The First Nations people of Canada have a beautiful culture marked with a deep history of generosity and philanthropy. Their beliefs are rooted in the idea that the universe alone owns everything. Gift giving is prominent in their society and is illustrated greatly through the ceremony of the Potlatch. Potlatch is about the formation of a culture and societal bond. It serves a dual purpose of both a ceremonial ritual and a means of circulating wealth among Indigenous peoples. Today, the spirit of the potlatch – of philanthropy in its most traditional form – continues to thrive in every Native community, First Nation people measure wealth not in possessions but in generosity and they possess the innate capacities and wisdom needed for innovation, healing, and protection of Native ways of life. They know how to connect and collaborate to sustain Native sovereignty. Native peoples, if given opportunities and resources, will find a way to come together to address and solve society’s biggest challenges. Celebrating the power of giving has always been a foundation of Native culture.
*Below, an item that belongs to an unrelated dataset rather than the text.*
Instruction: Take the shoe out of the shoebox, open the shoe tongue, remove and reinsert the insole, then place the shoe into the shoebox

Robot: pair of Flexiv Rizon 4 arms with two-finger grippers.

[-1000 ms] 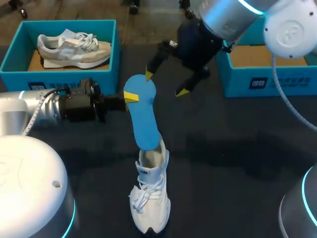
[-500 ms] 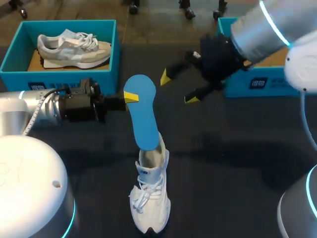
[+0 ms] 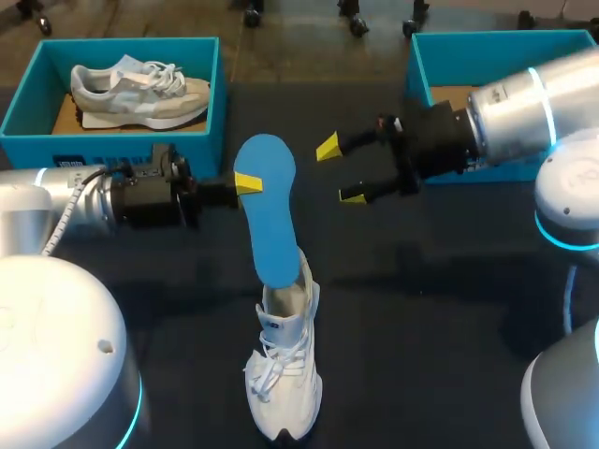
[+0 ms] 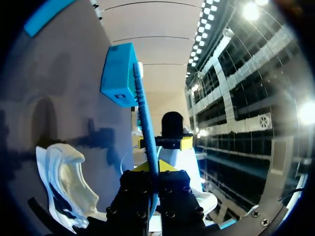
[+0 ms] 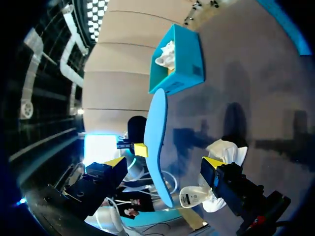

Indigenous peoples have long understood that building a strong community depends upon the willingness of its members to share of themselves.

As Einstein once said, "we can't solve today's problems with yesterday's consciousness." Perhaps the potlatch traditions can help transform philanthropic engagement in this regard, decolonize wealth, and help change philanthropy to be more equitable, more inclusive, and more just. We may apply the spirit of these traditions to develop new approaches to philanthropy, to dream, and to build a better world.